Upon the sale, exchange, or maturity of your notes, you should recognize capital gain or loss equal to the difference between the amount realized on the sale, exchange, or maturity (excluding any amounts attributable to accrued and unpaid coupon payments, which will be taxable as described above) and your tax basis in your notes. Your tax basis in your notes will generally be equal to the amount that you paid for the notes. Such capital gain or loss should generally be short-term capital gain or loss if you hold the notes for one year or less, and should be long-term capital gain or loss if you hold the notes for more than one year. Short-term capital gains are generally subject to tax at the marginal tax rates applicable to ordinary income.
In addition, the constructive ownership rules of Section 1260 of the Internal Revenue Code could possibly apply to your notes. If your notes were subject to the constructive ownership rules, then any long-term capital gain that you realize upon the sale, exchange, or maturity of your notes would be re-characterized as ordinary income (and you would be subject to an interest charge on deferred tax liability with respect to such re-characterized capital gain) to the extent that such capital gain exceeds the amount of "net underlying long-term capital gain" (as defined in Section 1260 of the Internal Revenue Code). Because the application of the constructive ownership rules is unclear you are strongly urged to consult your tax advisor with respect to the possible application of the constructive ownership rules to your investment in the notes.
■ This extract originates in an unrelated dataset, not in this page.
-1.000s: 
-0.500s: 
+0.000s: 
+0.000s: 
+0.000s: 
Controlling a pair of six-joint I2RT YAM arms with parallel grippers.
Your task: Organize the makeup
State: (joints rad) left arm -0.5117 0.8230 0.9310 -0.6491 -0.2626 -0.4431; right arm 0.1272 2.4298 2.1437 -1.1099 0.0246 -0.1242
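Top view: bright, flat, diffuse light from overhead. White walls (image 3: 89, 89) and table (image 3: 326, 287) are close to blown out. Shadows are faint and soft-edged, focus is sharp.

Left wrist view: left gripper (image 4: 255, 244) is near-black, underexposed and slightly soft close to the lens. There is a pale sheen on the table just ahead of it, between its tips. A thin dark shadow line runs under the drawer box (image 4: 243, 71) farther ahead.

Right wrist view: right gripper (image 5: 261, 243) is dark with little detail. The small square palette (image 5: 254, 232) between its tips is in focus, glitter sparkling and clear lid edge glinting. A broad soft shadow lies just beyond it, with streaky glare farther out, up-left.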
No statutory, judicial or administrative authority directly discusses how your notes should be treated for U.S. federal income tax purposes. As a result, the U.S. federal income tax consequences of your investment in the notes are uncertain and alternative characterizations are possible. Accordingly, we urge you to consult your tax advisor in determining the tax consequences of an investment in your notes in your particular circumstances, including the application of state, local or other tax laws and the possible effects of changes in federal or other tax laws.
Alternative Treatments. There is no judicial or administrative authority discussing how your notes should be treated for U.S. federal income tax purposes. Therefore, the Internal Revenue Service might assert that a treatment other than that described above is more appropriate. For example, the Internal Revenue Service could treat your notes as a single debt instrument subject to special rules governing contingent payment debt instruments.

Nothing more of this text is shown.